La malafede dei referendari: pure l’acqua diventa no Cav

C’è qualcosa che non

torna nelle polemiche

di queste ore intorno

al referendum contro

la privatizzazione dell’acqua. I promotori dell’iniziativa referendaria vivono con disagio l’ipotesi che il governo emani

un decreto che faccia nascere un’Authority che gestisca in futuro il grande capitolo della liberalizzazioni dell’acqua.
Dopo Pasqua alla Camera è previsto l’esame del decreto omnibus, nel quale il governo ha inserito

la norma che, di fatto, blocca il programma

di costruzione delle centrali nucleari.

Nello stesso provvedimento potrebbe infatti entrare

un emendamento per rendere vano anche

il referendum sull’acqua. Così dicono, tra

il terrorizzato

e l’indignato, i promotori

del referendum stesso.
Ma perché sono tanto preoccupati? Il tema

è delicato, questo l’hanno detto sia esponenti

della maggioranza sia dell’opposizione.

Se il governo interviene

con un decreto significa

che ha a cuore il problema

e probabilmente vuole

che il provvedimento

sulla privatizzazione

delle risorse idriche ci sia

la più alta condivisione possibile. Diciamo pure

che c’è la possibilità

che sia soltanto una manovra per evitare

il referendum.
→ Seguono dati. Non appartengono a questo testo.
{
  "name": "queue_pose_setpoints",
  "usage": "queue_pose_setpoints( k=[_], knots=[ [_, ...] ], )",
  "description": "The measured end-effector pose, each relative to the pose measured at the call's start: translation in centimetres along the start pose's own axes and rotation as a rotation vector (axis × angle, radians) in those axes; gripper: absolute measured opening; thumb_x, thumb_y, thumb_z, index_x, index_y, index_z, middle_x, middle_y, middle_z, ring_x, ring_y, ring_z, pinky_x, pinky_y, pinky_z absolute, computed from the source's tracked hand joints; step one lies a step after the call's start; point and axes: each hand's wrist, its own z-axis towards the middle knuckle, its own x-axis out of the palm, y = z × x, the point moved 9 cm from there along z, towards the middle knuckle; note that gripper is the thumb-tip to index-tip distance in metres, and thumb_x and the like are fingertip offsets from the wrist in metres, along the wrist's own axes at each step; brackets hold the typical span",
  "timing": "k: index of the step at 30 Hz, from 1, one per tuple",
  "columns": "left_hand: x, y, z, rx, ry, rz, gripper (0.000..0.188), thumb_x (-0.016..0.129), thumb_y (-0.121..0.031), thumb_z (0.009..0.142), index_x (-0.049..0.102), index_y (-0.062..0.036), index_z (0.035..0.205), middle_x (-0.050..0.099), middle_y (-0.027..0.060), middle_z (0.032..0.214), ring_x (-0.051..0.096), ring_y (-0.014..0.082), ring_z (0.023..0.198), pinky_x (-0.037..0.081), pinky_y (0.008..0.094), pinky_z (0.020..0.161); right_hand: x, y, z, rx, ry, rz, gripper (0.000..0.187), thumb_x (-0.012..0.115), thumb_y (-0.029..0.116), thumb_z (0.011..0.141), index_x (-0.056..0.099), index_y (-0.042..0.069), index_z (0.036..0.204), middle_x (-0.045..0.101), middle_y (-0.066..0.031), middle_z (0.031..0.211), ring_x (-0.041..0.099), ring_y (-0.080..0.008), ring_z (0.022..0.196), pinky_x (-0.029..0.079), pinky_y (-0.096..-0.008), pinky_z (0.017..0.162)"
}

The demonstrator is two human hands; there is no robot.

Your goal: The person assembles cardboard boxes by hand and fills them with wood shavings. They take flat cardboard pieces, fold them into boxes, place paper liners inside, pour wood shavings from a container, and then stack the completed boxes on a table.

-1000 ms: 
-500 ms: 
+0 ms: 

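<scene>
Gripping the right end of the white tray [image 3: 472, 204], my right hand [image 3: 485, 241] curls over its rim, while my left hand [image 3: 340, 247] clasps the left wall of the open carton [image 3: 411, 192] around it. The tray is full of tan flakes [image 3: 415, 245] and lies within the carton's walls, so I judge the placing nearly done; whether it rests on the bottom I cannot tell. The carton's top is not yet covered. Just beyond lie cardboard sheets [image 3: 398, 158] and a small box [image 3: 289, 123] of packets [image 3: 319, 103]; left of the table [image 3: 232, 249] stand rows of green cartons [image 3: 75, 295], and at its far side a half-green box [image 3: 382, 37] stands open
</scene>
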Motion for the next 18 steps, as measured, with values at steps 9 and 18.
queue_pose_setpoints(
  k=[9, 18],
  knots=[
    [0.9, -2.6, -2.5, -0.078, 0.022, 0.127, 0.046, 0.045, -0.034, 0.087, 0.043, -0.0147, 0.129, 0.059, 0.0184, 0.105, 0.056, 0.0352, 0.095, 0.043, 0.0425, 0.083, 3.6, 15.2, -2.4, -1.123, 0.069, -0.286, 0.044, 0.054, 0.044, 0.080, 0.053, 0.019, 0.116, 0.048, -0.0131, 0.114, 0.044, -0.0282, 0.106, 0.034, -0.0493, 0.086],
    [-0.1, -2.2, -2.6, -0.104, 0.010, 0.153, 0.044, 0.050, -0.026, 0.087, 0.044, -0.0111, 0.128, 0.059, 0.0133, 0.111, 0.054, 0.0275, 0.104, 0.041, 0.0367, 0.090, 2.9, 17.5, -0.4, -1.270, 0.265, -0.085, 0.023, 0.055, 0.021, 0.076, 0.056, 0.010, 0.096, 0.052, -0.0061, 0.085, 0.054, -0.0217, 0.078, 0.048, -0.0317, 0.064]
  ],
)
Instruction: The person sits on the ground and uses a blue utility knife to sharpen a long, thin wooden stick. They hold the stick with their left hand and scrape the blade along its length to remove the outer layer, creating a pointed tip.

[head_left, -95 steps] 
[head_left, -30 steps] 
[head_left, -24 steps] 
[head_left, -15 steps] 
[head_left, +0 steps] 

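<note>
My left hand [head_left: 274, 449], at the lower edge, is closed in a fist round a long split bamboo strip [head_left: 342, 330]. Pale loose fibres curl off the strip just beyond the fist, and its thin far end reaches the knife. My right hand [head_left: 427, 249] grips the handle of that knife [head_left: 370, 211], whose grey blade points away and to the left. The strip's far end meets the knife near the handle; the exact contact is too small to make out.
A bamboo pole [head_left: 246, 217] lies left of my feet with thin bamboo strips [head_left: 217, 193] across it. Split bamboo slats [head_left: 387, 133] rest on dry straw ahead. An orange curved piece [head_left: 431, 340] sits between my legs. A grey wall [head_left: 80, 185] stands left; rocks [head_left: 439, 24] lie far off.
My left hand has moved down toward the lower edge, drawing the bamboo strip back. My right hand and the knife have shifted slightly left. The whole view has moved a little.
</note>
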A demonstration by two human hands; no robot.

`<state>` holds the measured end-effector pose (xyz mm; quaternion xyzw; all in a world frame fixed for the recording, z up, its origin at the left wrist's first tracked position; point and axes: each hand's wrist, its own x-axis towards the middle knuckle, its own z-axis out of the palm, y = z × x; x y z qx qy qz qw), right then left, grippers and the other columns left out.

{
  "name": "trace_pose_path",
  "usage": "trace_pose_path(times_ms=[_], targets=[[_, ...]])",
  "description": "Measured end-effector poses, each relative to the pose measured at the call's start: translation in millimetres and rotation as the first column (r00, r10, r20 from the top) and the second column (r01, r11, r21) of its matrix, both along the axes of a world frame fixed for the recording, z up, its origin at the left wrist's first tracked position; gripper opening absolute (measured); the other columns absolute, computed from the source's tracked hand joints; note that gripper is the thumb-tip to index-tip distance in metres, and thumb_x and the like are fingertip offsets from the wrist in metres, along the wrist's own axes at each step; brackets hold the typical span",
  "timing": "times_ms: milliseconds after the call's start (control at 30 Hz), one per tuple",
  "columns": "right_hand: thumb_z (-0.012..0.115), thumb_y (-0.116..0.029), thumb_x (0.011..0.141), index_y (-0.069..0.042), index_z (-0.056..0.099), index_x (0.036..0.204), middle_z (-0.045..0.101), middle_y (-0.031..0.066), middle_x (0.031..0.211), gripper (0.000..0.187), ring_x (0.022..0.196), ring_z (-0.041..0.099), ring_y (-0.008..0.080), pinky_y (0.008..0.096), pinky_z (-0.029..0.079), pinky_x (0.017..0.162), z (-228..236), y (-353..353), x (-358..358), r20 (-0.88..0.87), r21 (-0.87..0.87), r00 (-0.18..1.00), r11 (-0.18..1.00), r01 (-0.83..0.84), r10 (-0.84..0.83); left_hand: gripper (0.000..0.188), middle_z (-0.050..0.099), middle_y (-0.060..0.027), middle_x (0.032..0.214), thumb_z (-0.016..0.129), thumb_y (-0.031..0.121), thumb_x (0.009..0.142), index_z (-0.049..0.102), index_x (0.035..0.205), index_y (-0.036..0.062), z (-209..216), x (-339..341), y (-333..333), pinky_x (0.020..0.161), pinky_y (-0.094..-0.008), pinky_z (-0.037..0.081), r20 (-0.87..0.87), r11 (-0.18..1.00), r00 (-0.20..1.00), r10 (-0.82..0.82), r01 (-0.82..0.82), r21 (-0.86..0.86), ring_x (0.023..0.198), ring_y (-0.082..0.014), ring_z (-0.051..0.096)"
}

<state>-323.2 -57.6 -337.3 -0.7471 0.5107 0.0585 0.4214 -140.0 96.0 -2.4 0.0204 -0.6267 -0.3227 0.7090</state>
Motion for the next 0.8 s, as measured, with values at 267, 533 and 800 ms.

Possibile, appunto. E però:

che problema c’è?

La consultazione popolare

è una possibilità prevista dalla Costituzione esattamente come lo sono

i decreti del governo.

La democrazia offre

un ventaglio di opportunità normative

e piaccia o no, sono tutte perfettamente lecite.

Allora perché

si lamentano tanto? Perché gridano al complotto legislativo (un ossimoro, evidentemente)? Il sospetto qui a questo punto

è un altro: che ai signori promotori del referendum non interessi né la legge sull’acqua, né il futuro

di una delle risorse più importanti per la nostra civiltà.

Quello che interessa

è soltanto portare la gente alle urne per un altro

tipo di referendum:

pro o contro il governo,

pro o contro il presidente del Consiglio. E questo

sì che sarebbe

un oltraggio alla nostra Costituzione.